Me fui adaptando poco a poco, pero el verdadero golpe de conmoción llegó este año cuando derribaron el clásico puente que daba acceso al área. Regresaba del trabajo un miércoles y, de repente, el acceso por el que había cruzado durante 19 años ya no estaba. La famosa curva previa al puente nunca podría volver a tomarla. No sabía que ese miércoles marcaba el fin de una dinámica de 19 años, una que podía hacer con los ojos cerrados. Fue en ese momento que recordé la "muerte" de todos esos objetos que un día me habían dado vida: los establos, la casa del coronel, los dormitorios… ¿Cómo pueden los objetos sin vida moldear tan profundamente nuestra propia vida?

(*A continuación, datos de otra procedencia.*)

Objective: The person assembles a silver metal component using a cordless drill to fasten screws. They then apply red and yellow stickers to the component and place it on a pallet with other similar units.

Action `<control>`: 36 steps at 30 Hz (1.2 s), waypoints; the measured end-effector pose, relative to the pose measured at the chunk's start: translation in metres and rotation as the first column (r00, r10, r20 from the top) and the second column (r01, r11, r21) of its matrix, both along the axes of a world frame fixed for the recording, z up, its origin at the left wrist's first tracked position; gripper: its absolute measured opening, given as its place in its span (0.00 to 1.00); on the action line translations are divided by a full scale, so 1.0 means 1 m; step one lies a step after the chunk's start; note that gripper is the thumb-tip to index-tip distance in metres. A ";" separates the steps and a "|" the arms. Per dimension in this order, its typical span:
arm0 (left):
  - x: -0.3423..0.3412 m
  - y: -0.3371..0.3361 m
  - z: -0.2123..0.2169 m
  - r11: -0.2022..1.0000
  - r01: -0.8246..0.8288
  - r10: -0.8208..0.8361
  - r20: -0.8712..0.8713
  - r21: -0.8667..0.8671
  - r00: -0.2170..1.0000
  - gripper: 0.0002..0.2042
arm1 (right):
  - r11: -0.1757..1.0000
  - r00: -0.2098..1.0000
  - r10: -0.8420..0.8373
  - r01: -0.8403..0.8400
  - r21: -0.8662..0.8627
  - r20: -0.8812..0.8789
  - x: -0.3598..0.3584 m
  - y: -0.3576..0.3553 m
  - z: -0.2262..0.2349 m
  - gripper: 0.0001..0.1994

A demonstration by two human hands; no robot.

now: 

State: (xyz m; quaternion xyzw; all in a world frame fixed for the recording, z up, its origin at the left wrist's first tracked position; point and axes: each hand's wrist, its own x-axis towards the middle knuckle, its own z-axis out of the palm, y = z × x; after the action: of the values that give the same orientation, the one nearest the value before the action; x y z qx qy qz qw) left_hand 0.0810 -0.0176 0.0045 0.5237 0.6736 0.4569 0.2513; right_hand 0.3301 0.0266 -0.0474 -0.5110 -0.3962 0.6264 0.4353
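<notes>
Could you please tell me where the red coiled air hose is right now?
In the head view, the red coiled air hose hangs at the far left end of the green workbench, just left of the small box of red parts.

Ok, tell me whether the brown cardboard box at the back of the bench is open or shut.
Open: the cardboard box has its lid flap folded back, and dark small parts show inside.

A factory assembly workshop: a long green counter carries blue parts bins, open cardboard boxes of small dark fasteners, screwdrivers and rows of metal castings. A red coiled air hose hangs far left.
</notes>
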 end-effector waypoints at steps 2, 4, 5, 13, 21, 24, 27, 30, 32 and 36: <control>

Todo esto podría sonar como una queja sobre el desarrollo en la zona, pero no lo es. Hace dos años, recibimos una visita inesperada: la familia que originalmente vivió en la casa que actualmente habitamos. Tocaron a la puerta y, con emoción, pidieron entrar para recordar su tiempo allí. Mientras recorrían las habitaciones, comenzaron a señalar los cambios que habíamos hecho: “Esta pared no estaba aquí”, “Cambiaron la posición de la cocina”, “Ampliaron la sala”. Mucho de lo que configuraba su dinámica ya no existía; para ellos, había muerto. Aunque no los desanimó, fue lo primero que notaron. ¿No era esa la misma sensación que tuve al ver que los establos ya no estaban?
Existen atmósferas que, sin saberlo, se imponen y se vuelven parte de nosotros, como expone Martin Heidegger en su ensayo Construir, habitar, pensar. No es hasta que esa atmósfera —la misma que hemos habitado casi por obligación— cambia, que sentimos lo confortable que era habitarla. Incluso si esa atmósfera pertenecía a una casa construida con fines militares, llegó a volverse algo cercano, algo nuestro.
El aspecto material de un espacio es sin duda un componente esencial de la atmósfera. Un cambio mínimo puede alterar completamente la sensación diseñada inicialmente, tanto para bien como para mal. En su libro Atmósferas, Peter Zumthor refuerza esta idea al señalar que “las personas interactúan con objetos”. Este objeto material tiene un papel claro y, por subjetivo que sea, su presencia es innegablemente real. Dependiendo de cada individuo, el objeto aporta, positiva o negativamente, una vivencia específica y concreta.
Al final, todos concebimos constantemente nueva materia y, eventualmente, la “matamos”, metafóricamente hablando. Porque, aunque sabemos que la materia no se crea ni se destruye, solo se transforma, es un ciclo inevitable. Comprender esto ha profundizado mi respeto por las decisiones arquitectónicas que tomo en mi práctica, sabiendo que, por un periodo, lo que diseñe tendrá un peso significativo en la vida de quienes compartan ese espacio. Y, como dice Zumthor, no hay una forma correcta de hacerlo; simplemente se hace.